# EXERCISE DESCRIPTION:
Show every line below where "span" can be found.

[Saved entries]
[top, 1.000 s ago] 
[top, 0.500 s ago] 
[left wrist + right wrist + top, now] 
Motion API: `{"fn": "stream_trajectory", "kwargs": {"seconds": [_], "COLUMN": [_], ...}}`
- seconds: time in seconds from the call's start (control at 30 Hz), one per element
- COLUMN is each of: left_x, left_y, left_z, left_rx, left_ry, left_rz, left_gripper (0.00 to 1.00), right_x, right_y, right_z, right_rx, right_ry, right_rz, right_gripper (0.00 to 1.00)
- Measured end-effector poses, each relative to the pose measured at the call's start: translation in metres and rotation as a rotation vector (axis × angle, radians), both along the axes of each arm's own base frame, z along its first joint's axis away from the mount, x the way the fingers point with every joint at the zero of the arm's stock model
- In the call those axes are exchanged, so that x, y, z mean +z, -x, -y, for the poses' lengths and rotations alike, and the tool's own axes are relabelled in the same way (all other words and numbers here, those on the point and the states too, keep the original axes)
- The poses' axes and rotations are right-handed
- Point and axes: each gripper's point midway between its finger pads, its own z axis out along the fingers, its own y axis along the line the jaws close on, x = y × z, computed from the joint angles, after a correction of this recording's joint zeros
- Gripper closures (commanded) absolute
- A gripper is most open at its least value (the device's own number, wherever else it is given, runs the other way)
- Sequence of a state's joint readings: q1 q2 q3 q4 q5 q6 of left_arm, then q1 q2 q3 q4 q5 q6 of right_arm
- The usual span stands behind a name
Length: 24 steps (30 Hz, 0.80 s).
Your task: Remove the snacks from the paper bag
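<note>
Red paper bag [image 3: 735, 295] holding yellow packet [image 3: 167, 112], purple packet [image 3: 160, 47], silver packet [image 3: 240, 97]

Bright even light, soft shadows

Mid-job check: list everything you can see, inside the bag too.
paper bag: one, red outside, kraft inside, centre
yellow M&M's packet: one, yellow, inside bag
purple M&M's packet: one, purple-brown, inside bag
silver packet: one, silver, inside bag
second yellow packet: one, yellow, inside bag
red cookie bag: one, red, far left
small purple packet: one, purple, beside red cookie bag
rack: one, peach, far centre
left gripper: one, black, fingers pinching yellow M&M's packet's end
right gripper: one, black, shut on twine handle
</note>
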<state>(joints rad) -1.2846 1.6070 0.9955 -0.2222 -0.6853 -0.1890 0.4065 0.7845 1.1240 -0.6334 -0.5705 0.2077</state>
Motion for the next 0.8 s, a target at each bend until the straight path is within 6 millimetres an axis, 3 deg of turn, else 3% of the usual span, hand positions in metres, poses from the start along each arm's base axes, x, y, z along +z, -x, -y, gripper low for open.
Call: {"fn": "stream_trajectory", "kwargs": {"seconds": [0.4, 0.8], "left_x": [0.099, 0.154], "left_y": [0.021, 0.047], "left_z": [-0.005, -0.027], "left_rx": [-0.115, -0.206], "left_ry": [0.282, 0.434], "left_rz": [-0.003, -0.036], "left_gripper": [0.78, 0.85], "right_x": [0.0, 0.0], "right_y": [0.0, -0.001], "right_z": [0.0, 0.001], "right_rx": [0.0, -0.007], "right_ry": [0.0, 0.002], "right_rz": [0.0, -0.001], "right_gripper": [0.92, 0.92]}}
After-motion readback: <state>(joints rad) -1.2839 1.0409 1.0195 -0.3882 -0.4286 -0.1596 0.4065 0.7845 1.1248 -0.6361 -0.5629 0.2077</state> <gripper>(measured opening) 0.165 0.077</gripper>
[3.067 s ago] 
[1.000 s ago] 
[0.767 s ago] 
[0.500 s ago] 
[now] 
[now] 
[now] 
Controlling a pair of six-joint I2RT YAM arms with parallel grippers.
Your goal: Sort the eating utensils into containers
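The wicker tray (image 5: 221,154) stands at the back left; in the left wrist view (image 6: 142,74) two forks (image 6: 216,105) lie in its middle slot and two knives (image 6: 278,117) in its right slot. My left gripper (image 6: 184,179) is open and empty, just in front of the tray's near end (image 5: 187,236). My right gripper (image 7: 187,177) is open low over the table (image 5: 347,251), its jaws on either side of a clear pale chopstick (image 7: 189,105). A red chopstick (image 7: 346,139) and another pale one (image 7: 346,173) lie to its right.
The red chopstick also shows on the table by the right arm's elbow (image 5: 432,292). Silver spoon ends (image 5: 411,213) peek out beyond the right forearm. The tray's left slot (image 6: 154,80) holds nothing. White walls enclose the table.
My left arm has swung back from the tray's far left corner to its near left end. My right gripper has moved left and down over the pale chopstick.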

# RESULT FOR THIS EXERCISE:
- The usual span stands behind a name
Motion for the next 0.8 s, a target at each bend until the straight path is within 6 millimetres an axis, 3 deg of turn, else 3% of the usual span, hand positions in metres, poses from the start along each arm's base axes, x, y, z along +z, -x, -y, gripper low for open.

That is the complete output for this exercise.